Tue | Apr 23, 2024

Lowest paid to get big boost in compensation review – Clarke

Published:Tuesday | May 31, 2022 | 12:51 AMAlbert Ferguson/Gleaner Writer
Finance and the Public Service Minister Dr Nigel Clarke.
Finance and the Public Service Minister Dr Nigel Clarke.

WESTERN BUREAU: Thousands of workers at the lowest end of the public sector salary scale with annual incomes of up to $600,000 will benefit significantly from the compensation reform now under way, according to Finance and the Public Service...

WESTERN BUREAU:

Thousands of workers at the lowest end of the public sector salary scale with annual incomes of up to $600,000 will benefit significantly from the compensation reform now under way, according to Finance and the Public Service Minister Dr Nigel Clarke.

Among them are office attendants, drivers and messengers.

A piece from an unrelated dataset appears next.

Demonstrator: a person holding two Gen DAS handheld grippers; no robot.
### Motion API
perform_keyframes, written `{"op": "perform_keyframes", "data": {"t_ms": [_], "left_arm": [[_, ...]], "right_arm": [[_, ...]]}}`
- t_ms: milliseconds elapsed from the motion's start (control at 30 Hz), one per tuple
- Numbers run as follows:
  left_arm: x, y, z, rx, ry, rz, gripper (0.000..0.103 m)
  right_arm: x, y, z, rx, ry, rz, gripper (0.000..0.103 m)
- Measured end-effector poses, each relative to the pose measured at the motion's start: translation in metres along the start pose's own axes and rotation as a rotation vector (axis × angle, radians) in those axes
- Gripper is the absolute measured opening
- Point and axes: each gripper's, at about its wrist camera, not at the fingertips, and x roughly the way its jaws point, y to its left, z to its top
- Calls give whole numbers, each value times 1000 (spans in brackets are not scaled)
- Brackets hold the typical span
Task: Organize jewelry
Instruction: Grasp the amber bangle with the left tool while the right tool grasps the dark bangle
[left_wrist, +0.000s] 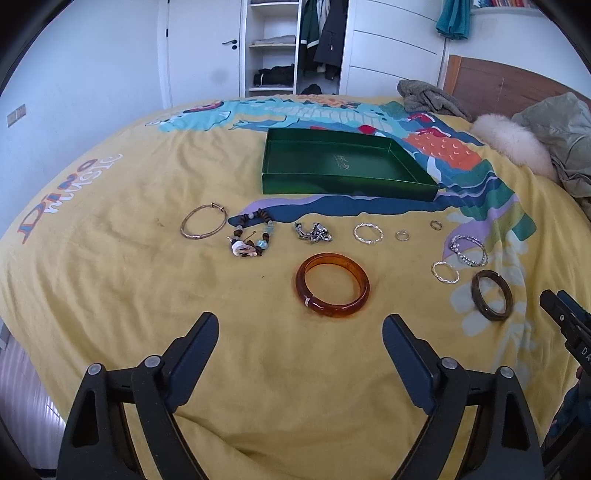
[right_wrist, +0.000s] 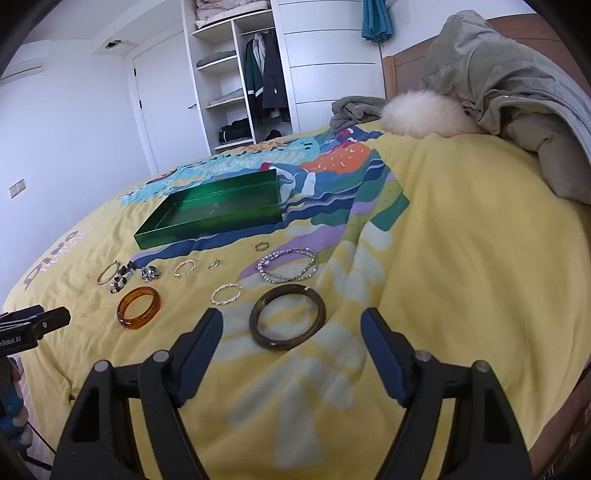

“I want to make it equivocally clear that persons in these groupings can expect a significant adjustment coming out of the compensation and restructuring exercise,” Clarke told The Gleaner on Saturday while attending a meeting of Generation 2000, the young professionals’ arm of the Jamaica Labour Party (JLP), at the Montego Bay Convention Centre in St James.

The finance minister noted that he has always admired the solidarity shown by public sector bargaining groups during negotiations, as they advocate strongly for the lower category of workers.

“ ... Coming out of this restructuring exercise, it should be clear from the outset that we intend to make a significant adjustment for those persons at the absolute lowest levels of compensation in the central government today,” Clarke he said.

Delayed from 2021

Originally, Government had committed to begin the restructuring of public sector reform in April 2021. However, those plans were delayed by the COVID-19 pandemic.

The 2022-23 Budget focuses priority on the implementation of a restructured public sector compensation scheme, with plans to complete consultations with unions and other stakeholders and conduct information sessions with employees.

-When pressed for an implementation timeline in light of recent strike action among workers in the sector, Clarke told The Gleaner that this will depend on the speed at which the negotiations and consultations progress.

“Public sector employees want this to happen quickly and I want to give them the assurance that the Government stands ready and willing to move as quickly as we can to engage with and complete the remaining rounds of consultations with public sector unions,” Clarke stated. “For better or for worse, we have started with a focus on the central government grouping. And, once we conclude those, we will move to conclude the public bodies, and I’ve given assurances that we expect to be able to get the public bodies within the next six months.”

Jamaica Civil Service Association (JCSA) President O’Neil Grant says his union remains concerned, arguing that, even with an upward movement, the status of workers will be largely unchanged.

“While we welcome these indicators, we still have to examine them in the context of the wider review, which now includes a discontinuation of certain concessionary benefits, including loans,” Grant told The Gleaner on Monday.

“Many of these workers are not pensionable, them being [employed] temporarily,” the head of the 30,000-member JCSA noted.